Thursday, January 23, 2014

No Cape Required by Kristen Parrish - Book Review

From the publisher: What do Katniss Everdeen, Spider-Man, and Huckleberry Finn have in common? They’re heroes—and you can be just like them.

As children, we dream of throwing on a cape and changing the world. Then we grow up, we learn to see the flaws in our movie stars and athletes, and we accept that true heroism is not possible in the real world. You continue to dream, though. Isn’t that why you still love watching heroes on the big screen? It’s more than just wish fulfillment. You resonate with Superman’s justice and Dorothy’s courage because you have those same qualities within yourself.

In these pages, Kristen Parrish looks at the qualities of fifty-two heroes, and then shows how you can acquire every one of those qualities. No gamma rays or radioactive spider bites are needed. You can unleash your inner hero through prayer and practical action.

Men and women, boys and girls alike, will find role models within these pages. While others watch and dream on the sidelines, you can step out in faith, learning from heroic examples and praying for God’s help to make you who you were meant to be.

The Holy Spirit enables us to do great things. Find out how. No cape required.

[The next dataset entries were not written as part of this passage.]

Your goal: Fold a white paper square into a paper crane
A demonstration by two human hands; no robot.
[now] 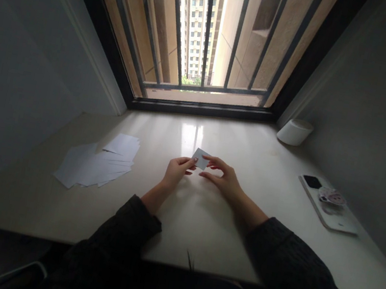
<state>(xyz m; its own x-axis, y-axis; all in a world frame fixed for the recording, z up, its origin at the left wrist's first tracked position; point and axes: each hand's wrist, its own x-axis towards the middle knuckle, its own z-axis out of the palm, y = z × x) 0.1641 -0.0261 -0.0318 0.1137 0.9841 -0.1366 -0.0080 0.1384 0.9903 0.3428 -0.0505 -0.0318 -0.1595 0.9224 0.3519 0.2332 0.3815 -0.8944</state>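
Observation:
A small, pale grey-blue square of paper [200,160] is up above the white sill, tilted with a corner pointing up. My left hand [177,169] pinches its left side, thumb on top. At the right edge of the paper is my right hand [224,176], its index fingertip touching or just beside that edge. The right thumb is apart from the index finger, below the paper. Whether the square is folded is too small to make out. Loose white paper sheets [90,165] lie overlapping to the left of my left hand.
Against the right wall lies a phone [345,222] with a round grip on its back. A white cylindrical object [294,132] stands in the far right corner. The barred window [199,110] closes off the back of the sill [197,245].

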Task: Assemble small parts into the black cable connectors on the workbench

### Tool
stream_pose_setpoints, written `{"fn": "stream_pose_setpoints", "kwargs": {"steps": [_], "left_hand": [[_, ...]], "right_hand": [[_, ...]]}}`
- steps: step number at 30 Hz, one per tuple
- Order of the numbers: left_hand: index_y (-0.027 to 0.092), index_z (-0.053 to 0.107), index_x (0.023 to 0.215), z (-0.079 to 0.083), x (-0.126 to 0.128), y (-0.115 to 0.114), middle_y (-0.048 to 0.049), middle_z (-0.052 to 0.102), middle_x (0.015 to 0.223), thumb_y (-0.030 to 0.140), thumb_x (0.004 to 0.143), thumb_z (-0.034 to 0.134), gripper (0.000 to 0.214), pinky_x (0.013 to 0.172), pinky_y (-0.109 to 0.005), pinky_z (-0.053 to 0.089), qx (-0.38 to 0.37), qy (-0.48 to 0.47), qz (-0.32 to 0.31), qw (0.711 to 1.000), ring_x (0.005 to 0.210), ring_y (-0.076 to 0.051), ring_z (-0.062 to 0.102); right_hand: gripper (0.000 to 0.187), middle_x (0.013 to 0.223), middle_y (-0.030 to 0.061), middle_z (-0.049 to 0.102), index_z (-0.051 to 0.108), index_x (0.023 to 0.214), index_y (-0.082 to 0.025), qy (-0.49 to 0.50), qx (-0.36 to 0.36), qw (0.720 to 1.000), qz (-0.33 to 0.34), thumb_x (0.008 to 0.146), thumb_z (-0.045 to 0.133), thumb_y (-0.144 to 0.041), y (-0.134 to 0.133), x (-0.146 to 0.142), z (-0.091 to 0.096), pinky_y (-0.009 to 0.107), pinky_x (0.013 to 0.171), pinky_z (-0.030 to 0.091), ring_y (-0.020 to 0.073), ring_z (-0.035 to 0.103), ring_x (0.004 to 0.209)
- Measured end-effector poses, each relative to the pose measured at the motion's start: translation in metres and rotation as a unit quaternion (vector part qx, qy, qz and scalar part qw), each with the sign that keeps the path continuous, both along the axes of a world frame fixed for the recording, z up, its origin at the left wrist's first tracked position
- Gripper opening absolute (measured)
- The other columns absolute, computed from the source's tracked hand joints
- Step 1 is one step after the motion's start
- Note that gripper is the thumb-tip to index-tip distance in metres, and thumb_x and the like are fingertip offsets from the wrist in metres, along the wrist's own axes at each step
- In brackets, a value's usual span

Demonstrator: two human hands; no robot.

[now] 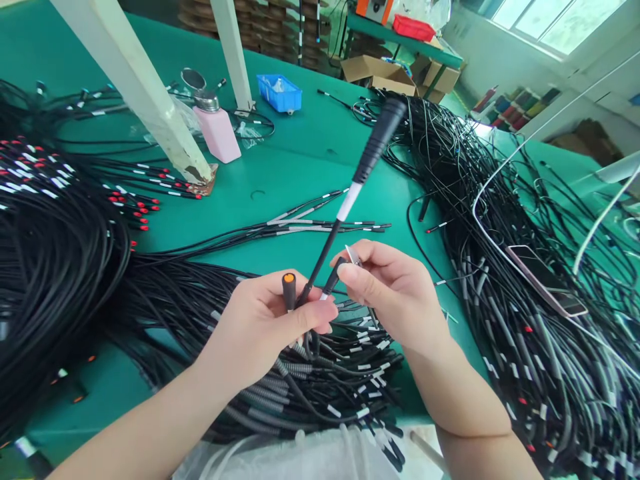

No Cape Required is a short devotional by Kristen Parrish.  It is divided up in to 52 separate chapters (of several pages), each focusing on a character trait.  The unique part of this particular devotional is how Parrish uses “heroes” from popular culture to illustrate each of those characteristics in action.  While the title leads the reader to believe it is all superheroes (No Cape Required), these are heroes of their particular story.  There are also a wide range of heroes discussed, from Belle in Beauty and the Beast (Hope in Others) to Captain Kirk and Spock from Star Trek (Friendship).  Not to fear, though, there are several superheroes who’s traits are admirable.  These would include Spider-Man (Responsibility), Superman (Justice), and Robin (Growth), among others.  There are even some non-traditional heroes (in my opinion): Melanie from Gone With The Wind (Kindness) and Alfred Pennyworth, Batman’s butler, (Quiet Service).
Each chapter contains a Bible verse that refers to the characteristic for that chapter.  An anecdote, sometimes several, starring the character being focused on is then presented.  Parrish wraps the whole thing up with a summary about how each characteristic fits into our lives.  They are short, which should appeal to the time-conscious, and easy to read and understand.  However, they are appropriate and make it clear that these are characteristics presented in the Bible and should help us as we attempt to live in accordance to God’s will.
As a pop culture fan, I enjoyed No Cape Required.  Kristen Parrish has done a nice job of taking our society’s fascination with heroes and used that to present Biblical values in an easy to process format.  I recommend this to Christians who enjoy finding God, and morals, in their pop culture.
I received a preview copy of this book from Thomas Nelson Book in exchange for an honest review.